Romance with her never really recovered, especially after he was stung by a bee and his face swelled up - as happens to Hitch in the movie. "Stacey saw me like that. Whereas in the movie it was endearing, when you're 11 it freaks the girls out. When they see you like that they want you to get the hell away from them basically."

He has no problem attracting women these days, although he's happily married to actress Jada Pinkett Smith. From the things he says, it's fairly obvious that she's the boss in the relationship.

HE was recently quoted as stating that he and Jada have an open marriage. He denies saying that but doesn't shy away from dealing with the topic. "Fidelity in a marriage is huge. You've got to have that or you've got nothing," he says. "100 per cent unadulterated honesty is the only way that you can ever be truly successful. But don't believe everything you read in the newspapers - and don't believe everything that you write in the newspapers."

Being married to someone in the same business is important, especially when it comes to filming romantic scenes. Jada has done love scenes and understands that it's not like it looks on screen, he says.

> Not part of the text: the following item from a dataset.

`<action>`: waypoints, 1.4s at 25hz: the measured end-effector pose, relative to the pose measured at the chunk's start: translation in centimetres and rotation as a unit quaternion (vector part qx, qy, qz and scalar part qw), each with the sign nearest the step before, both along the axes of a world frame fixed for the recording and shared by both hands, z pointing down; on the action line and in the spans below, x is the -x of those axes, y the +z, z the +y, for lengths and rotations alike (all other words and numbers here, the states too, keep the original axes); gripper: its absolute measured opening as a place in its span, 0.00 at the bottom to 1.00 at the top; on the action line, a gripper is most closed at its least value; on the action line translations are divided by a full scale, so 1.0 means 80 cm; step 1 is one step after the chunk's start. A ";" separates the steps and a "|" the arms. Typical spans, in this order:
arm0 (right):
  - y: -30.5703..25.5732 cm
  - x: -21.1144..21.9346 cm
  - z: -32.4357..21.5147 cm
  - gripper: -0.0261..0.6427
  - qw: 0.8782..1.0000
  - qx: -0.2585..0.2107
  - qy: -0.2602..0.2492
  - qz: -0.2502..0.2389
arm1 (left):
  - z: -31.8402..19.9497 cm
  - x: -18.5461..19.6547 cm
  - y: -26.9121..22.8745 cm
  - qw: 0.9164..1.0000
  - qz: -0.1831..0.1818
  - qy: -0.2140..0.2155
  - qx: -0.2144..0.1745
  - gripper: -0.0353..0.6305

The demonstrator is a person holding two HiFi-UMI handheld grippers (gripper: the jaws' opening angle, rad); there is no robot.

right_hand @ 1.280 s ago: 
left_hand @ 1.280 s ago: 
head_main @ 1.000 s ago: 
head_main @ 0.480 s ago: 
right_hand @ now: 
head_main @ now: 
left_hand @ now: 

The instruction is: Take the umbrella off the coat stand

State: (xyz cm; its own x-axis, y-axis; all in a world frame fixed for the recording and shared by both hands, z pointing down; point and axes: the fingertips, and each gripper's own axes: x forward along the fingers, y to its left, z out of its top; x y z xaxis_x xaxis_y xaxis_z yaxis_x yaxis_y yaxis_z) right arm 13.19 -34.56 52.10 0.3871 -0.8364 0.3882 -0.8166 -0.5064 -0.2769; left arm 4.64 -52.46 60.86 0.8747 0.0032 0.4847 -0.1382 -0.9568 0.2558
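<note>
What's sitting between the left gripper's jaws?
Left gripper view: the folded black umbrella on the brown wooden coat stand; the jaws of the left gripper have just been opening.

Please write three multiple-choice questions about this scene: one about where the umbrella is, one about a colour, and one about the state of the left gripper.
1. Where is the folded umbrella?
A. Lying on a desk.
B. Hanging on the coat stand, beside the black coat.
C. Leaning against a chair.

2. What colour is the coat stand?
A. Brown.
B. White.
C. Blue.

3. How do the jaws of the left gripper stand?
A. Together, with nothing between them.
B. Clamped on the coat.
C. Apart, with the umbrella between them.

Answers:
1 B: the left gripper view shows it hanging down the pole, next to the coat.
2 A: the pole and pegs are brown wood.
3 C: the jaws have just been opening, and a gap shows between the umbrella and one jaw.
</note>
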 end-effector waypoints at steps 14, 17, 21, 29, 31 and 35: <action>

"Even if you get a really passionate love scene, the director's saying, 'all right, Will, move your leg, put your leg over her thigh' and you're like, 'seriously, I know how to do this, let me do my thing'. So it's like 50 people sitting around, the grip is eating a hotdog. It's not what it looks like and she understands that.

"And the fact that everything with us is 100 per cent pure honesty. The thing that would make someone jealous or uncomfortable in a relationship is uncertainty, and we remove all the uncertainty."

Smith doesn't think a date doctor could have done anything to smooth the way when he and Jada first got together. Everything went perfectly in their relationship - perfectly wrong.

"Everything that needed to go wrong went wrong very quickly, very early. We learned who we were, who we wanted to be and decided on a path to get there," he explains.

'NORMALLY, in the beginning of relationships it's all the flowers and the butterflies. We didn't have that. I was coming out of a divorce and she was coming out of a bad relationship, and there was no time for bull. It was like blatant, hard, cold honesty. That's the basis of our relationship.

"Everything was a dating disaster in the beginning. On our second date we go to a restaurant and a guy opens the door and goes, 'ah, Mr Smith and Mrs Smith, good to see you'. He was thinking she was my ex.

"And she was like, 'I don't want to eat here'. That was it, our second date about 16 minutes. Just things like that happening, a very tough time for us."

But can Smith really be bright and cheerful 24 hours a day? Surely even this most outgoing of movie stars must have bad days like everyone else.

Hitch director Andy Tennant gives an insight into that side of Smith. The film was made under often difficult circumstances, with constant script re-writes as shooting progressed. Tennant remembers the day they had an argument. Smith, who was also a producer, took him away from the set to speak to him. "He was so pissed he rapped at me for ten minutes. He was yelling at me in verse. I thought it was great."

* Hitch (12A) opens in cinemas on Friday.